Three professionals with ties to chemical and biochemical engineering at Missouri University of Science and Technology were inducted into the Academy of Chemical Engineers at Missouri S&T during its annual induction ceremony on Thursday, April 19.
The academy honors chemical engineers for contributions to their profession, leadership and involvement with Missouri S&T. It serves as an advisory group to the Missouri S&T chemical and biochemical engineering department.

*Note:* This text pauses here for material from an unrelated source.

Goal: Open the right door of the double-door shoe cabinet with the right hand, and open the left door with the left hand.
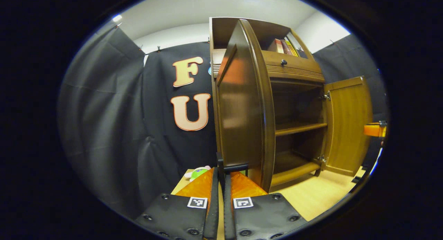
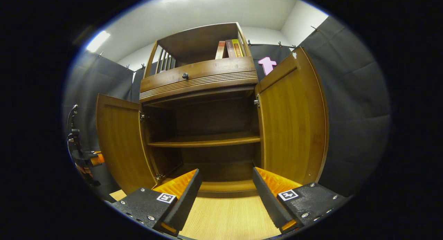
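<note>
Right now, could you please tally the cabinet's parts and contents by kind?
Doors, both open: 2
Knobbed drawer: 1
Inner shelf: 1
Books up top, at least: 3
Total: 7

1. You've got one shoe cabinet (image 2: 199, 77) in front of you.
2. Two doors, both swung open: left door (image 2: 119, 143), right door (image 2: 292, 122).
3. One inner shelf (image 2: 207, 140) behind them.
4. One drawer knob (image 2: 185, 75) above.
5. Three books (image 2: 229, 48) standing in the top bay.
6. One soft toy (image 1: 197, 172) on the floor by the left door.
7. Two grippers: left gripper (image 1: 221, 171), right gripper (image 2: 225, 177).
</note>
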Action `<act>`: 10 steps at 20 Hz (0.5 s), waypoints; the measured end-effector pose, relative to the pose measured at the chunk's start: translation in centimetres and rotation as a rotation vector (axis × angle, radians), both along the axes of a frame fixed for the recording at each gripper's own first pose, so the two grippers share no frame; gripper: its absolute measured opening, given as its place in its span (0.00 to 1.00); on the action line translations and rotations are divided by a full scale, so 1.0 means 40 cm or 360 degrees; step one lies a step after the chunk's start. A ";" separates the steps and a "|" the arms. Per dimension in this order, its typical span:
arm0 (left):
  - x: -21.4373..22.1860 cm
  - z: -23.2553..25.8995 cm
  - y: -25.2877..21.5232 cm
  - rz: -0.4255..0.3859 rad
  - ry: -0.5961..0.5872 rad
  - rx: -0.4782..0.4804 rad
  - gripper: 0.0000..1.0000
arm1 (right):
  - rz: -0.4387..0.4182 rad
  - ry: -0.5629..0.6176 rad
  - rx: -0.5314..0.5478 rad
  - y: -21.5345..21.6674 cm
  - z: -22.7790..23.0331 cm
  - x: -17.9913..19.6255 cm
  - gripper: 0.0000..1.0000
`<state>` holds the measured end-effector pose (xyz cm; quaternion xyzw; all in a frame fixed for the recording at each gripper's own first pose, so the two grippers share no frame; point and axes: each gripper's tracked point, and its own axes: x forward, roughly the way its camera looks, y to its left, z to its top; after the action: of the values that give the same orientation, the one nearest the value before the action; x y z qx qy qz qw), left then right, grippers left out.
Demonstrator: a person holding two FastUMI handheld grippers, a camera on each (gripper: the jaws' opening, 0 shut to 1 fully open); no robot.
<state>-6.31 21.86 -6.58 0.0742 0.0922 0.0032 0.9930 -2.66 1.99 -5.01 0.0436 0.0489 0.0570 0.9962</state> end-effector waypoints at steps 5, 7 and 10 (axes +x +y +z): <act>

The new members are listed below:
David K. Denner of Eureka, Missouri, president of Coronet Industries Inc., earned a bachelor of science degree in chemical engineering from Missouri S&T in 1976. He also holds an MBA from the University of Missouri-St. Louis. Denner spent most of his career in chemical manufacturing. He began his career as a plant process engineer with Monsanto and rose through several supervisory positions to become plant manager of Monsanto’s Anniston, Alabama, facility. After two years as business manager in Monsanto’s headquarters in St. Louis, Denner joined the ANGUS Chemical C. in Louisiana as vice president of manufacturing. After seven years, ANGUS was purchased by Dow Chemical and he returned to St. Louis as plant manager of the Astaris food phosphate facility. For the last 14 years, he has managed a 1000-acre site involved in a complex environmental remediation and civil lawsuit. His focus is continuous improvement in safety, cost improvement and regulatory compliance and developing partnerships with commercial groups on new product development and meeting customer needs. His wife, Denise Lovasco Denner, is a 1976 chemistry graduate of S&T, and his daughter, Darcy R. Denner, is a 2004 biological sciences graduate. Denner currently is secretary of the Sigma Phi Epsilon Alumni Corp. at Missouri S&T.
Michael Hoerle of Eden Prairie, Minnesota, vice president of engineering for Crown Iron Works, earned a bachelor of science degree in chemical engineering from Missouri S&T in 1984. Hoerle began his career Cargill Inc. as a production management trainee at Cargill’s Memphis Tennessee Vegetable Oil facility in 1985. In 1990, he became the youngest plant manager in Cargill history at that time in Iowa Falls, Iowa, and the acquisition leader of the largest acquisition (at that time in 1995) in Cargill history. Over a 32-year career at Cargill, Hoerle held a variety of engineering, operations and management roles in Tennessee, Iowa, Ohio, Kansas, Florida, Germany, England and Minnesota in the vegetable oil, corn milling, fertilizer, salt, deicing, and health and nutrition Industries. Prior to retirement, he was the business leader for Cargill Optimizing Services. He holds six patents. In his current role, Mike manages teams in North and South America, Germany, England and China. Hoerle and his wife, Ellen (Westerman), a 1985 chemical engineering graduate of S&T, have been strong supporters of Missouri S&T.
Thomas Schmitt of Dallas, Texas, president of Hunt Refining, earned a bachelor of science degree in chemical engineering from Missouri S&T in 1967. He also holds an MBA from Harvard Business School. Prior to his current assignment, he was senior vice president with Hunt Oil Co. for its development in Kurdistan, Iraq. Schmitt began his career as a petroleum engineer with the Atlantic Richfield Corp. in 1979 and worked in production, drilling, operations and reservoir engineering, enhanced oil recovery research, strategic planning, and acquisition evaluations. In 1996, he left the oil industry for a career on Wall Street. He joined Alliance-Bernstein and soon became co-manager of the Global Research Growth Fund, a product that grew assets to over $65B in 2008. Tom was responsible for the fund’s energy and natural resource investments. In 2008, Tom founded Taum Sauk Capital Management, an energy and natural resource investment firm.